* Problem to work on: Your answer must match the data word for word.
■ ■ ■ ■
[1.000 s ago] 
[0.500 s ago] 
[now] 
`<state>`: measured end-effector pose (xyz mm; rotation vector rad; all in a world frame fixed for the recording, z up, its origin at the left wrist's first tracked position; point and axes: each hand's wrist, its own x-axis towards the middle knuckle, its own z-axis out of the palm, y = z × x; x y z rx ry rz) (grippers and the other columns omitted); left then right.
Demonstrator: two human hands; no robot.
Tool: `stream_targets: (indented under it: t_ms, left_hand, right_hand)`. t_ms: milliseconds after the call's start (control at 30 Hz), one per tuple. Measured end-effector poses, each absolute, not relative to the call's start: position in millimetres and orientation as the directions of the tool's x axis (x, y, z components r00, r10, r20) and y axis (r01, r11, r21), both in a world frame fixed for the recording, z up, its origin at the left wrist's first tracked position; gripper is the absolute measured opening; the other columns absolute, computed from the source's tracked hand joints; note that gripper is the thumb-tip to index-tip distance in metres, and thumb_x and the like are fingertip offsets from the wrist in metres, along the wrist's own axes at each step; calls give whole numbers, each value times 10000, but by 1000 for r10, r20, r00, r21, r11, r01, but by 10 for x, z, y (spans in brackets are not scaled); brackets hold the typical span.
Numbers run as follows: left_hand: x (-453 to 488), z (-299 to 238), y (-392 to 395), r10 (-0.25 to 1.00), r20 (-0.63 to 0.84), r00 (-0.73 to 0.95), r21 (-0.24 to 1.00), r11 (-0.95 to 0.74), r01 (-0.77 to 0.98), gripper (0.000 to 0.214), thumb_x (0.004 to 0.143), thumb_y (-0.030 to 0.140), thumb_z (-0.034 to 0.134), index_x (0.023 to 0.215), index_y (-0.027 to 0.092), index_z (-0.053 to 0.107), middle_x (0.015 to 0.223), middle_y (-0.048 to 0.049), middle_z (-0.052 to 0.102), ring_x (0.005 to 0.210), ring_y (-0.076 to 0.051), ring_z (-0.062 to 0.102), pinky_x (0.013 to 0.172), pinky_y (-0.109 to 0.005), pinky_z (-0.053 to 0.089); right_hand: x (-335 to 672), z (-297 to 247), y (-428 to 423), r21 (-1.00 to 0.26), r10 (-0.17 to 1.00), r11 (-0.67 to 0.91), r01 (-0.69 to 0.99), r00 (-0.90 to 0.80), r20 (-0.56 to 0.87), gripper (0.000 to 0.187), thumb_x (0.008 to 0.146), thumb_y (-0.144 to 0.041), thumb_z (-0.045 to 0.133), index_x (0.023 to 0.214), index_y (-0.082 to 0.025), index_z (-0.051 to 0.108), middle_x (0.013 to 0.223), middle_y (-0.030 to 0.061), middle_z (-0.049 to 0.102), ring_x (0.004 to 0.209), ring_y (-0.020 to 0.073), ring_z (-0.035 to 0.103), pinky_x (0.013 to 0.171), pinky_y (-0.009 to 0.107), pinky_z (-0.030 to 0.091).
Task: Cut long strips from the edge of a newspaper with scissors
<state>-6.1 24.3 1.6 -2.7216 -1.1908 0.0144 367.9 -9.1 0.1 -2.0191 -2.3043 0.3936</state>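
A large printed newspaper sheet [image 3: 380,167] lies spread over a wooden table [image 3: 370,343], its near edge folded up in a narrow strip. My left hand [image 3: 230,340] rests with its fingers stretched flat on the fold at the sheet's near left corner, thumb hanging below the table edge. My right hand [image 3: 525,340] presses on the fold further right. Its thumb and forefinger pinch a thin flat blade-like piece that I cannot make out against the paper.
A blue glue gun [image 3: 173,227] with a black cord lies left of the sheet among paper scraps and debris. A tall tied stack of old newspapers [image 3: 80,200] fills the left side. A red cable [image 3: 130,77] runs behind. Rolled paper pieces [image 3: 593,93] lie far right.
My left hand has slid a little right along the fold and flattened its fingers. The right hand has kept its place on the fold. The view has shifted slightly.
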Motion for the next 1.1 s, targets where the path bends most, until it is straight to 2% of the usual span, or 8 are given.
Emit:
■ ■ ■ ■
* Task solution:
[1.000 s ago] 
[0.500 s ago] 
[now] 
`<state>`: measured end-effector pose (xyz mm; rotation vector rad; all in a world frame fixed for the recording, z up, its origin at the left wrist's first tracked position; point and axes: each hand's wrist, its own x-axis towards the middle knuckle, its own z-axis out of the palm, y = z × x; x y z rx ry rz) (grippers and the other columns omitted); left then right.
Demonstrator: two human hands; no robot.
Tool: `stream_targets: (indented under it: t_ms, left_hand, right_hand)`. t_ms: milliseconds after the call's start (control at 30 Hz), one per tuple. Measured end-effector poses, each absolute, not relative to the call's start: position in millimetres and orientation as the directions of the tool's x axis (x, y, z components r00, r10, r20) and y axis (r01, r11, r21), both in a world frame fixed for the recording, z up, its origin at the left wrist's first tracked position; gripper is the absolute measured opening; the other columns absolute, computed from the source's tracked hand joints; note that gripper is the thumb-tip to index-tip distance in metres, and thumb_x and the like are fingertip offsets from the wrist in metres, along the wrist's own axes at each step; calls give whole numbers, each value times 10000, but by 1000 for r10, r20, r00, r21, r11, r01, but by 10 for x, z, y (spans in brackets are not scaled); brackets hold the typical span.
Numbers run as follows: left_hand: x (-453 to 488), z (-299 to 238), y (-392 to 395), r10 (-0.25 to 1.00), r20 (-0.63 to 0.84), r00 (-0.73 to 0.95), r21 (-0.24 to 1.00), r11 (-0.95 to 0.74), r01 (-0.77 to 0.98), gripper (0.000 to 0.214), thumb_x (0.004 to 0.143), thumb_y (-0.030 to 0.140), thumb_z (-0.034 to 0.134), index_x (0.023 to 0.215), index_y (-0.027 to 0.092), index_z (-0.053 to 0.107), middle_x (0.015 to 0.223), middle_y (-0.048 to 0.049), middle_z (-0.052 to 0.102), ring_x (0.005 to 0.210), ring_y (-0.076 to 0.051), ring_z (-0.062 to 0.102), pinky_x (0.013 to 0.172), pinky_y (-0.109 to 0.005), pinky_z (-0.053 to 0.089); right_hand: x (-335 to 672), z (-297 to 247), y (-428 to 423), r21 (-1.00 to 0.26), r10 (-0.17 to 1.00), r11 (-0.67 to 0.91), r01 (-0.69 to 0.99), r00 (-0.90 to 0.80), r20 (-0.56 to 0.87), gripper (0.000 to 0.187), thumb_x (0.008 to 0.146), thumb_y (-0.144 to 0.041), thumb_z (-0.045 to 0.133), index_x (0.023 to 0.214), index_y (-0.082 to 0.025), index_z (-0.051 to 0.108), middle_x (0.013 to 0.223), middle_y (-0.030 to 0.061), middle_z (-0.049 to 0.102), ring_x (0.004 to 0.209), ring_y (-0.020 to 0.073), ring_z (-0.035 to 0.103), pinky_x (0.013 to 0.171), pinky_y (-0.009 to 0.107), pinky_z (-0.030 to 0.091).
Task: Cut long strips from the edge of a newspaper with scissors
<state>-6.1 24.3 1.6 -2.7216 -1.1908 0.0144 367.9 -9.1 0.1 -2.0191 -2.3043 0.3936</state>
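A large printed newspaper sheet [image 3: 380,167] lies spread over a wooden table [image 3: 370,343], its near edge folded up in a narrow strip. My left hand [image 3: 230,340] rests with its fingers stretched flat on the fold at the sheet's near left corner, thumb hanging below the table edge. My right hand [image 3: 525,340] presses on the fold further right. Its thumb and forefinger pinch a thin flat blade-like piece that I cannot make out against the paper.
A blue glue gun [image 3: 173,227] with a black cord lies left of the sheet among paper scraps and debris. A tall tied stack of old newspapers [image 3: 80,200] fills the left side. A red cable [image 3: 130,77] runs behind. Rolled paper pieces [image 3: 593,93] lie far right.
My left hand has slid a little right along the fold and flattened its fingers. The right hand has kept its place on the fold. The view has shifted slightly.
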Motion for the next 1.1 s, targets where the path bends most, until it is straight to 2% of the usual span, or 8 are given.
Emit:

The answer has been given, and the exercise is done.